Tour de France : quelles méthodes contre le dopage ?

FRANCE 2

Il y a 20 ans, le cyclisme était secoué par le plus grand scandale de dopage de son histoire : l'affaire Festina. Aujourd'hui, c'est l'un des sports les plus contrôlés et le Tour est la course la plus surveillée.

Avant d'avoir donné le moindre coup de pédale, c'est l'autre départ du Tour de France, en coulisse, qui a été donné. Au petit matin, jeudi dernier, dans les hôtels de toutes les équipes, trois contrôleurs ont mené un test antidopage, deux jours avant la première étape. Si des produits dopants sont détectés, le cycliste est interdit de départ. 623 contrôles sanguins ou urinaires ont été réalisés l'an dernier pendant le Tour de France : une moyenne de trois tests (tous négatifs) par coureur.
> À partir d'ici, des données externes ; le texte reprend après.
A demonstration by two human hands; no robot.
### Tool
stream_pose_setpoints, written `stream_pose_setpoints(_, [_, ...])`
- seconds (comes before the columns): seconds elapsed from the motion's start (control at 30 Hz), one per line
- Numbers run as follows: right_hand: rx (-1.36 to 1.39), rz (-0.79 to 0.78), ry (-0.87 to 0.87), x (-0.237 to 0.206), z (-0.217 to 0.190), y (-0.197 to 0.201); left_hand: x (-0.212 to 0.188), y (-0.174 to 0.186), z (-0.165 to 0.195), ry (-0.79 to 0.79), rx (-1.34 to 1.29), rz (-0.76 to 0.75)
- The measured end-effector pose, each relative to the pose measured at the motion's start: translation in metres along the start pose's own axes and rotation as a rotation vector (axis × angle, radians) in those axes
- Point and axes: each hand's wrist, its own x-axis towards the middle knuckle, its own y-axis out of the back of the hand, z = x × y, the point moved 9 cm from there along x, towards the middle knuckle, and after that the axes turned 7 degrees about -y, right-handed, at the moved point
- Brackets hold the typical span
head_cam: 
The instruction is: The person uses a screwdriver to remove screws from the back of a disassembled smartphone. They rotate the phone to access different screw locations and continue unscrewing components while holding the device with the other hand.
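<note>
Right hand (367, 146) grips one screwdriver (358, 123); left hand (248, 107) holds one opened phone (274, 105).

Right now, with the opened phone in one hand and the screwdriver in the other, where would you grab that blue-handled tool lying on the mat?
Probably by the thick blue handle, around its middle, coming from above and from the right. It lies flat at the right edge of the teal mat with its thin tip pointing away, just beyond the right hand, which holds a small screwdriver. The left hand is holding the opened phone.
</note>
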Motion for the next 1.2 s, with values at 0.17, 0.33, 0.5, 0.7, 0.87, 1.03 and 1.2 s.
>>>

Un passeport biologique pour chaque coureur

Juste après la ligne d'arrivée, huit cyclistes sont désignés et sont alors surveillés en permanence par les commissaires pour qu'ils ne puissent pas déjouer le test en absorbant des produits qui masqueraient les substances dopantes. Les contrôles se déroulent ensuite dans le camion prévu à cet effet. Sur leurs ordinateurs, les contrôleurs ont également à disposition l'historique de tous les tests sanguins : le passeport biologique pour chaque coureur, instauré il y a dix ans. 

Aujourd'hui, le cyclisme est l'un des sports les plus contrôlés, mais ces moyens sont-ils efficaces à 100 % ? Non, même les instances anti dopage le reconnaissent. 20 ans après l'affaire Festina, de nombreux observateurs affirment que le cyclisme est assaini, mais pas sorti du dopage.